Supergirl: #35 – 4.5/5
An awesome team up this month as the Red Hood, Jason Todd, shows up to ask for Supergirl’s help stopping some intergalactic arms dealers. Wonderful banter between the heroes and smart writing in the thought bubbles really showcase Tony Bedard’s writing skills. Artist Jonboy Meyers does well with the calm moments of dialogue and does even better with the action.
Teen Titans #3 – 4.5/5
The new team behind the Teen Titans continues to impress in their third issue since the renumbering of the book. A mysterious robot returns to cause our favorite teens trouble and the team is left wondering what they are going to do about it. The art and writing is amazing and this continues to be a book to keep an interested eye on.
Judge Dredd #23 – 4.5/5
The Black Light District arc comes to a surprise-filled end this month with Dredd fighting off hordes of Dark Judges and a trapped Anderson providing psychic back up.
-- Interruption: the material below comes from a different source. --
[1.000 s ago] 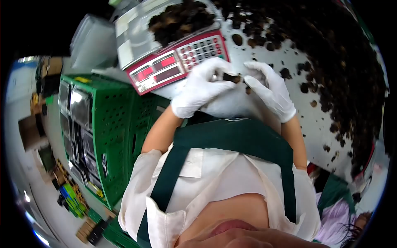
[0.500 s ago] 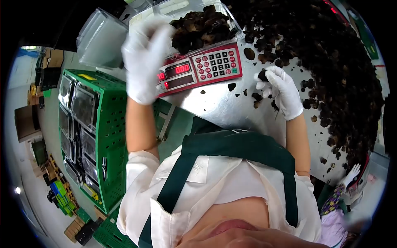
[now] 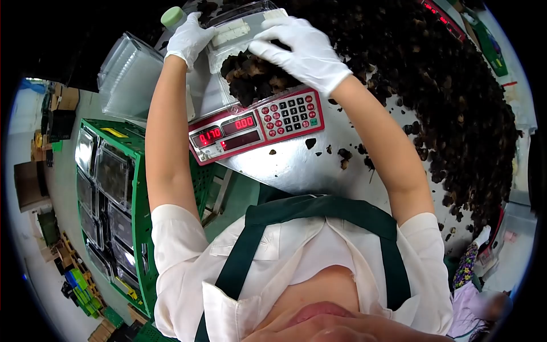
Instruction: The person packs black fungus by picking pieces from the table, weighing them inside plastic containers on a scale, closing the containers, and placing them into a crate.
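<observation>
Gloved left hand [image 3: 192,41] and right hand [image 3: 301,54], fingers spread, flank a box [image 3: 235,108] of dark pieces [image 3: 249,78] atop a scale [image 3: 257,126].

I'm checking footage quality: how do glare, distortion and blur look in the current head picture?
Head view throughout: glare whitens the metal tabletop near the scale, whose red digits read clearly; fisheye curvature, black corners; left hand and right hand fairly sharp; person at lower right partly blurred.
</observation>
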Motion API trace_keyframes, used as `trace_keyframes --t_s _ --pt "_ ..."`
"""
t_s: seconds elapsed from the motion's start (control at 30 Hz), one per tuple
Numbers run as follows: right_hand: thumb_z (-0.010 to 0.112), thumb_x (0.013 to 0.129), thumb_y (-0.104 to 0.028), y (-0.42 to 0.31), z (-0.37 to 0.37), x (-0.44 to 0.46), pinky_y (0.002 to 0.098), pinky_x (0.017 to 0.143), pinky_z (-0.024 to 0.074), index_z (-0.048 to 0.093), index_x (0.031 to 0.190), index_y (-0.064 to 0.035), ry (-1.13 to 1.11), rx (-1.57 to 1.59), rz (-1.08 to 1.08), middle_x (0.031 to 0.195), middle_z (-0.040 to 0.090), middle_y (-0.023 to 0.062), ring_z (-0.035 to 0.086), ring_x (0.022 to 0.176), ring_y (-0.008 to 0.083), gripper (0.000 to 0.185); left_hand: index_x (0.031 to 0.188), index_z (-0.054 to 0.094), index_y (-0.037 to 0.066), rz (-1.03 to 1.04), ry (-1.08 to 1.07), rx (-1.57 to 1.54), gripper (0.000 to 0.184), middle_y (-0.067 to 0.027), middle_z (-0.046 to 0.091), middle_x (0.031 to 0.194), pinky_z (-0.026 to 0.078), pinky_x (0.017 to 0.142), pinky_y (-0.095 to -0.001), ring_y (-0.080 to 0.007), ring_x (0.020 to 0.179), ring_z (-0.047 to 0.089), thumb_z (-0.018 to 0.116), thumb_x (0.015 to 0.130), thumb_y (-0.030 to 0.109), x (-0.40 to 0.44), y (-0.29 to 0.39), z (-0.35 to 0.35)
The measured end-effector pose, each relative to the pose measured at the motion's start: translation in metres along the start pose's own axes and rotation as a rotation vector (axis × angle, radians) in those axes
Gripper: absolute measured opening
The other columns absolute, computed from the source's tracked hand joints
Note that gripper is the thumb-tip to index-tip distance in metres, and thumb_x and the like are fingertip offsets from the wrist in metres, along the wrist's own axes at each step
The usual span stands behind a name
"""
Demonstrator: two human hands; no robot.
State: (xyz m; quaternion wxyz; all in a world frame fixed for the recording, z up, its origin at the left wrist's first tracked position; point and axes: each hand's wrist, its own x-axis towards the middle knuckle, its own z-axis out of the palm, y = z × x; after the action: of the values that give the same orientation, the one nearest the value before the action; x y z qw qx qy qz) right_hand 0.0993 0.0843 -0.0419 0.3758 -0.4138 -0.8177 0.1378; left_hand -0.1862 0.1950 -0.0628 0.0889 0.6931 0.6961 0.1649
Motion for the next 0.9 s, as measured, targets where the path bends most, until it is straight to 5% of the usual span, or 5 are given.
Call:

Writer Duane Swierczynski stays at the top of his game and leaves the reader guessing at the end of every page. Artist Nelson Daniel sticks to his guns with his almost cartoon-y style lending surprisingly well to the violent action.
Teenage Mutant Ninja Turtles #39 – 4/5
Written by a crack team including series veteran Kevin Eastman, TMNT continues to ride the line between gritty action and Nickelodeon style humor. Tensions are building as an army of mutants is assembling and preparing to go to war to defend the planet from inter-dimensional invaders and humans alike. TMNT has always been and continues to be a series to watch.
Daredevil #8 – 4.5/5
Things take a dark turn for the Man Without Fear this month. The Purple Man is back, but things are quite different this time. The writing is good, to be sure, but the real star of this run so far is the artist. Every panel, be it dialogue or action, is very stylishly done and gives the reader a sense of what it’s like to observe the world as Daredevil does.
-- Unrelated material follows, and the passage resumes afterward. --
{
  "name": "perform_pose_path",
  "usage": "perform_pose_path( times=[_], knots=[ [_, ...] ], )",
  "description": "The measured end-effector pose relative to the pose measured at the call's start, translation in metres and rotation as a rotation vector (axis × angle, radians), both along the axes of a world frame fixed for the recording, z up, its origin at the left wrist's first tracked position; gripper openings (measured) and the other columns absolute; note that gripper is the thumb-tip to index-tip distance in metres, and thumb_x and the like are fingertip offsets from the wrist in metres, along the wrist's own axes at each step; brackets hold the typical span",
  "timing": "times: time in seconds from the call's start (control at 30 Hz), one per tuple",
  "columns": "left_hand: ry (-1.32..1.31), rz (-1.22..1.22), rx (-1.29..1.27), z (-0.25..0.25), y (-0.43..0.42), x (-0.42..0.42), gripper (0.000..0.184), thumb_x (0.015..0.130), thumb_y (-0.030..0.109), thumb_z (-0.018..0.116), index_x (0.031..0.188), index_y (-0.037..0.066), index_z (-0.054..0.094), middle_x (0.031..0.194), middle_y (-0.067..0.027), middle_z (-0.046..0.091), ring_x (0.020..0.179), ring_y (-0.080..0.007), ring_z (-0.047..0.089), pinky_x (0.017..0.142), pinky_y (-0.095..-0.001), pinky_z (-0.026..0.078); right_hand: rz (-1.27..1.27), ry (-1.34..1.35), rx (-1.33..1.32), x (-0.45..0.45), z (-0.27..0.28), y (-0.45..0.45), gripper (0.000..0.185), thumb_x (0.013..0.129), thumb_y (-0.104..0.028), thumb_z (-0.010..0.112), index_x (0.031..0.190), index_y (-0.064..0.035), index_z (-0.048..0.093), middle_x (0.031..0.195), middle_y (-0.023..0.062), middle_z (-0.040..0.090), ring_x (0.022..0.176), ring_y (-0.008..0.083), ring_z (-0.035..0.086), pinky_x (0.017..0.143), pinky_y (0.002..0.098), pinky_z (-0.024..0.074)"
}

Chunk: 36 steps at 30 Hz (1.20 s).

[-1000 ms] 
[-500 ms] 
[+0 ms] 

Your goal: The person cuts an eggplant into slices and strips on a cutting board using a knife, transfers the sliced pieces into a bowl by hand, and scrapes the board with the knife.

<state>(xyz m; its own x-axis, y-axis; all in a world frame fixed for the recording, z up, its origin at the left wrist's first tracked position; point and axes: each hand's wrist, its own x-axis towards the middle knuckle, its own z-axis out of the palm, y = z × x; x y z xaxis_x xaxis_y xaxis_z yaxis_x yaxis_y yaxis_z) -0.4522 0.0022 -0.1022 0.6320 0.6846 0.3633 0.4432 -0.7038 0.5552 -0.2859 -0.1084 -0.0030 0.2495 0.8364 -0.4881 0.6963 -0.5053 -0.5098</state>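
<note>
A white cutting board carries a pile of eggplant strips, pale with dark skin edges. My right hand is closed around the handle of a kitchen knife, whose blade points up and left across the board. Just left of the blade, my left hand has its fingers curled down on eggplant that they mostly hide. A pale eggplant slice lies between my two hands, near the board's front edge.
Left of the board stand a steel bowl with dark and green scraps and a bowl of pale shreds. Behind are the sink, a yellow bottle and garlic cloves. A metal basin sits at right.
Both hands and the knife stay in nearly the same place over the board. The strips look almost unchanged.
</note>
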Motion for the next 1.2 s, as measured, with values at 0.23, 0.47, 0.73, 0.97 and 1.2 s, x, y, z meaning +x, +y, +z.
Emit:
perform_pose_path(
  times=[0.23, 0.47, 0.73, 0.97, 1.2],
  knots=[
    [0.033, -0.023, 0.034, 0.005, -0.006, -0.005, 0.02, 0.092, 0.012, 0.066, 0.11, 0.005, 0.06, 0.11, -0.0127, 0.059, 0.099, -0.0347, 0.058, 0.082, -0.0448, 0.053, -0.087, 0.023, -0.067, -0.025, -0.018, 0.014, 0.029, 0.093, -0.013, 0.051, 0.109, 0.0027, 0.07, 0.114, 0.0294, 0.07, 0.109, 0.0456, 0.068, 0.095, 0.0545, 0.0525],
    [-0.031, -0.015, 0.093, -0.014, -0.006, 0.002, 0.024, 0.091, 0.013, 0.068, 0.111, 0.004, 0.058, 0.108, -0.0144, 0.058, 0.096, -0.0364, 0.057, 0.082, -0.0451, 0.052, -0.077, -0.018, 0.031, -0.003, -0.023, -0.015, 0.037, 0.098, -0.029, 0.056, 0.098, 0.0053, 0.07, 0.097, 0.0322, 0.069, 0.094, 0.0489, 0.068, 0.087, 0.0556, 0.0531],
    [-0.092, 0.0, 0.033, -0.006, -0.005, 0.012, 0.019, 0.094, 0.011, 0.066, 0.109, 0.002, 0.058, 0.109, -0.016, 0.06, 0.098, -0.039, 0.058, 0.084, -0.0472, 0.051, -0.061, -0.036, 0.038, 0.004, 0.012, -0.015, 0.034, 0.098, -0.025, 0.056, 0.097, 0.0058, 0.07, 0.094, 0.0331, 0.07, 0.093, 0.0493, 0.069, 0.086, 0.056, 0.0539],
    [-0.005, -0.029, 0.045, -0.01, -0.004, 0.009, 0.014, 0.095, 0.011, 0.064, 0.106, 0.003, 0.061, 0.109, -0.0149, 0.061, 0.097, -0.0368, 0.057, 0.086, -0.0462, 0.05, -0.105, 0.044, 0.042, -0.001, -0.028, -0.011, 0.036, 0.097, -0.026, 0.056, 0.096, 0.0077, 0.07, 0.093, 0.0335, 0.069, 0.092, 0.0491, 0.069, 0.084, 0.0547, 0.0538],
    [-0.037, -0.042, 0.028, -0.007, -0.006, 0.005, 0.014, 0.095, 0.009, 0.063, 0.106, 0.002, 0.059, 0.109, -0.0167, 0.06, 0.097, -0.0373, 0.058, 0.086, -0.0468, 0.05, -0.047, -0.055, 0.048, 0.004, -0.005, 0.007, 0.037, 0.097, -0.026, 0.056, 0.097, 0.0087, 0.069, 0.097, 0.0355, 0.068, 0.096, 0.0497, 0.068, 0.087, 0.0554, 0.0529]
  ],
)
Deadpool’s Art of War #1 – 5/5
All of Marvel’s Deadpool books have been brilliant and Art of War is no exception. Deadpool comes across the original scrolls for Sun Tzu’s classic instructions for waging war and decides to make a fortune translating and selling it to a major publisher. When the publisher declines, major hijinks ensue. The Merc with the Mouth heads to Asgard to start some major league trouble. Fourth wall breaks and jokes occur throughout and there is no shortage of action. A must read.
Edge of Spider-Verse #5 – 4/5
Marvel continues to build momentum for their upcoming event Spider-Verse, this week with a futuristic, cyberpunk version of Spider-Man. A Japanese teenager named Peni with a psychic symbiotic spider known as SP//dr and a huge mech suit, this issue reads more like a manga than anything else. The art and writing are both well done. Marvel is really sparing no expense leading into this mega-event.
Loki, Agent of Asgard #7 – 3.5/5
Al Ewing’s writing keeps this issue afloat when the hit and miss art tries to drag it down. Loki has been captured by Dr. Doom and it’s up to Verity Willis to convince the young genius Valeria Richards to free him. There is definitely more than one laugh out loud moment and a ton of quality dialogue, but a noticeable lack of action.
Ms. Marvel #9 – 4.5/5
Ms. Marvel continues to be one of Marvel’s best books in part two of the Generation Why story arc. One of the Inventor’s giant robots attacks Kamala’s high school and she is understandably none too pleased with it. Her counterattack is not as effective as she expects as her powers are on the fritz. Help and clarity on her power’s origins comes in the form of Medusa, Queen of the Inhumans. Writer G. Willow Wilson continues to completely nail the teenage feelings and humor.